In 1965, he was honored with The Sporting News NL Fireman of the Year Award. After a poor start to the 1966 season, however, the Cubs traded him in late May to the Atlanta Braves for Lee Thomas.

=== Atlanta Braves, Cincinnati Reds, Cubs ===
In 1966, he pitched in relief 38 times for the Braves, with a 4–4 record, 3.86 ERA and only four saves. After the season ended, the Braves exposed him in the Rule 5 draft, and he was claimed by the Cincinnati Reds.

Abernathy had his career best season in 1967 with the Reds. He had 28 saves, 88 strikeouts, and a 1.27 ERA, with a 6–3 record in 106.1 innings pitched. His 28 saves led all major league pitchers, as did his 61 games finished. He tied with Ron Perranoski for the National League lead in games played by a pitcher (70). For major league seasons where he pitched over 31 innings, he averaged career bests with 7.4 strikeouts per nine innings, 3.5 bases on balls per nine innings, and a minuscule .1 home runs per nine innings (giving up only one home run all season).

He again won The Sportings News NL Fireman of the Year Award. Abernathy came in 20th in NL most valuable player voting. In a player poll conducted by the Newspaper Enterprise Association (NEA) in 1967, the players themselves selected Abernathy as the relief pitcher on the first annual All-Players All-Star Baseball Team.

In with the Reds, Abernathy won 10 games with 13 saves, and had a 2.46 ERA. He led the NL in pitching appearances with 78. Abernathy believed he had to pitch frequently to be effective, and did not think he was used enough in the second half of the season, as Clay Carroll became the primary relief pitcher for the Reds. Before the start of the 1969 season, he was traded to the Cubs for Ken Myette, Bill Plummer and Clarence Jones. In 1969, he pitched in 56 games for the Cubs, with a 4–3 record, 3.16 ERA and three saves; but the team's primary closer was Phil Regan, who finished 49 games to Abernathy's 20, and had 17 saves.

=== Final playing years ===
In late May 1970, the Cubs traded Abernathy to the St. Louis Cardinals for Phil Gagliano. A little over one month later, the Cardinals traded Abernathy to the Kansas City Royals for Chris Zachary. Combined for all three teams in , Abernathy had a 10–3 record, and a 2.60 ERA with 14 saves in 58 games pitched in relief. He pitched well in his final two major league seasons, with his third best career season in saves in 1971 (23), and ERAs of 2.56 in 63 games in 1971 and 1.70 in 45 games in 1972.

He was the oldest player in the AL in 1972, and the only submarine pitcher in either league.
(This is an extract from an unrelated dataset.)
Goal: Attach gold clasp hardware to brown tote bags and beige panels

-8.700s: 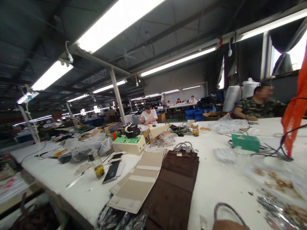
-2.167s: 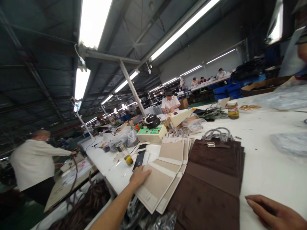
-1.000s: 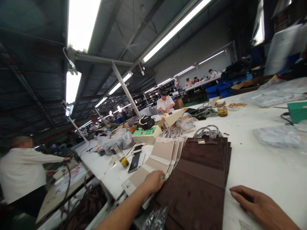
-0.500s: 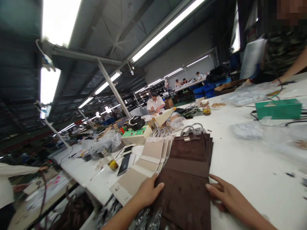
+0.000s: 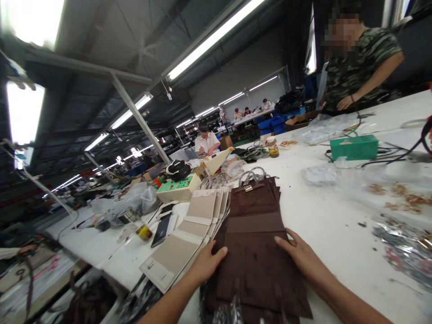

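A stack of dark brown handbags (image 5: 251, 256) lies in front of me, with grey wrapped handles (image 5: 253, 174) and a small metal clasp (image 5: 249, 188) toward the far end. My left hand (image 5: 207, 263) holds its left edge, thumb on top and fingers partly hidden below. At the right edge, my right hand (image 5: 302, 254) rests its thumb on the brown surface, its fingers curled along the side. Beige bags (image 5: 180, 243) lie fanned out in a stack just left of the brown ones. Clear plastic wrap (image 5: 229, 310) shows at the near end of the brown stack.
On the white table (image 5: 324, 216) stand a green-and-cream machine (image 5: 178, 186), a green box (image 5: 354, 147) with cables and a jar (image 5: 272, 147). Gold metal parts (image 5: 401, 195) lie in plastic at right. A phone (image 5: 161, 230) lies left. A person in camouflage (image 5: 362, 67) stands across the table.
My view has turned to the right. The near part of the brown stack now spreads farther right, and my right thumb lies farther onto it. My left hand keeps its place at the left edge.
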Motion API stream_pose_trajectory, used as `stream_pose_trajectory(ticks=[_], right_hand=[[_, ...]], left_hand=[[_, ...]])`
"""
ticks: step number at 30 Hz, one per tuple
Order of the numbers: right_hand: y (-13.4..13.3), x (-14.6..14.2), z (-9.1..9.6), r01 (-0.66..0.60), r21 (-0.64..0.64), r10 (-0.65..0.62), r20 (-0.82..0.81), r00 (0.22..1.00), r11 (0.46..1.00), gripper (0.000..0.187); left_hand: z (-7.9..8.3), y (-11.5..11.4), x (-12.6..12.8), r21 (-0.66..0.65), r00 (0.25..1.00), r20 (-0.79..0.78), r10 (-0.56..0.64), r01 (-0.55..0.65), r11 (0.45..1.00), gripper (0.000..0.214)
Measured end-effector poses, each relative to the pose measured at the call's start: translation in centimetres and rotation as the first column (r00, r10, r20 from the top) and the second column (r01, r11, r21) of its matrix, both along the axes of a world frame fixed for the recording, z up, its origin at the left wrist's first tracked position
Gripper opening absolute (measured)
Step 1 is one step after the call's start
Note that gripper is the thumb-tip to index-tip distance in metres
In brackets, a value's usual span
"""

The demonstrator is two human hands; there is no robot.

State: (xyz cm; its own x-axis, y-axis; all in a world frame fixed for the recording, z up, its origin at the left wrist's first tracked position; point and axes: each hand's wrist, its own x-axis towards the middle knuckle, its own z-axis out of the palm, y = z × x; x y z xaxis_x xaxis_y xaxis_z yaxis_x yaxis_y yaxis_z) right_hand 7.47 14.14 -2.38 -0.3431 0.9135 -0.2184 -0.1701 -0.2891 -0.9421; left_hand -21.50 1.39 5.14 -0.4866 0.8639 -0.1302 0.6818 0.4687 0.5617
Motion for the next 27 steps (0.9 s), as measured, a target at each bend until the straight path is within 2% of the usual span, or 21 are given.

He did not encourage younger players to adopt his style, which is something he did out of necessity because of his injury history. At 40-years old, after being released by the Royals, Abernathy ended his professional career in 1973 with the Wilson Pennants of the Carolina League. He had been perplexed by his release because of his low ERA in 1972, assuming it was because of his age, and even though he had been looking into other work, had not quite gotten baseball out of his system. His career ended just a few miles from where it had started in Roanoke Rapids in 1952.

=== Career ===
In Abernathy's 14-year major league career, he pitched in 681 games (34 starts), with a 63–69 record and 149 saves in 1,148.1 innings pitched. His ERA was 3.46, and he averaged .5 home runs per nine innings, 4.6 bases on balls per nine innings, and 6.0 strikeouts per nine innings. He had a 16.6 WAR (wins above replacement).

==Personal life==
After retiring from the game, Abernathy worked at Summey Building Systems in Dallas, North Carolina, and later worked with his son at his landscaping business, Todd Abernathy Landscaping, and was a member of the First United Methodist Church of Dallas. He enjoyed playing softball and tinkering with old cars and was active in several organizations including the Masonic Lodge, the Shriners and Major League Baseball's alumni society.

== Final years and death ==
During his later years, Abernathy suffered from Alzheimer's disease and lived at the Belaire Health Care Center in Gastonia, North Carolina. Ted Abernathy died at age 71 on December 16, 2004, in Gastonia. He is interred at the Garden of Four Seasons in Gaston Memorial Park, Gastonia, North Carolina.